S Corps: PPP Loan denial may be the least of your problems
Each year a few of our bookkeeping clients will have grown to a size where it makes sense for me to recommend that they file as an S Corp. Filing an election to have your LLC or Corporation taxed as an S Corp is a move that can have a lot of benefits, but you may cause problems for yourself by making that election too early and not running it properly.
S Corps, Payroll, and Reasonable Compensation
The most common issues I find with new clients coming to me as S Corps involve payroll. Many S Corp owners have not been paying themselves a salary. This decision has left their businesses ineligible for a Payroll Protection Program loan and left them open to the risk of a Reasonable Compensation Audit.
What business owners often do not know before speaking with me is that you are required to pay yourself a reasonable wage for the work you do for the business. Basically, if you had to hire someone off the street to do what you do for the company, you need to pay yourself at least that much. Instead, I see people paying themselves a salary of $0.
The IRS conducts Reasonable Compensation audits and those can wind up being very expensive after you factor in the penalties and interest.
What does this have to do with my PPP loan application?
The problem here is how the amount that you’re eligible to take out as a PPP loan is calculated. The amount is a function of what is subject to payroll taxes- both formal payroll and business profit that is subject to Self-Employment Tax.

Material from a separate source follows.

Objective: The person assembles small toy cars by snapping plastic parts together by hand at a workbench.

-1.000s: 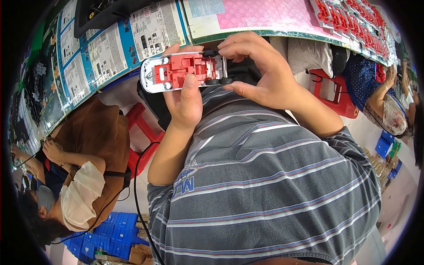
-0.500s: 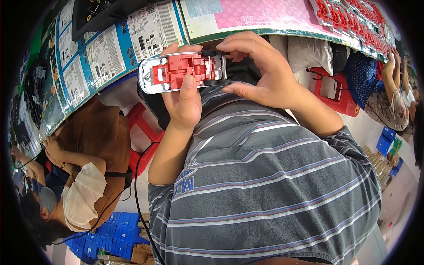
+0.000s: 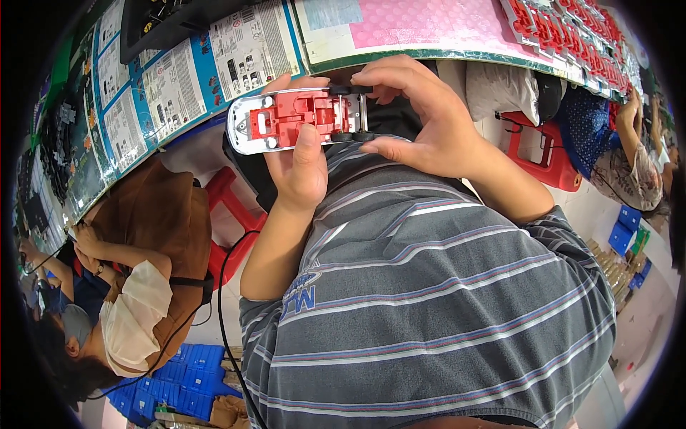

Let’s look at a hypothetical S Corp that has 60,000 in profit with no one on payroll. S Corp profit is not subject to self-employment tax so if you combine that with the fact that there is no payroll being run, the amount of the loan that they are eligible for is $0. If on the other hand, they were taxed as a sole proprietorship they would actually be eligible for a PPP loan of 12,500 and all of that would be forgiven.
What can I do now?
New clients often say that they were told they don’t have to do give themselves a salary, or that they were never advised how to properly operate as an S Corp. Whatever the reason for doing it, it’s done. There is now the risk of a Reasonable Compensation Audit and they’ve potentially missed out on thousands of dollars of PPP funding that could be desperately needed.
Are you operating an S Corp with $0 payroll? Now is the time to regroup and protect your business from further harm. If you're having any trouble with the IRS or your state taxing authority, contact me today. I work with clients locally in Hartford County, CT, and work virtually with clients throughout the country.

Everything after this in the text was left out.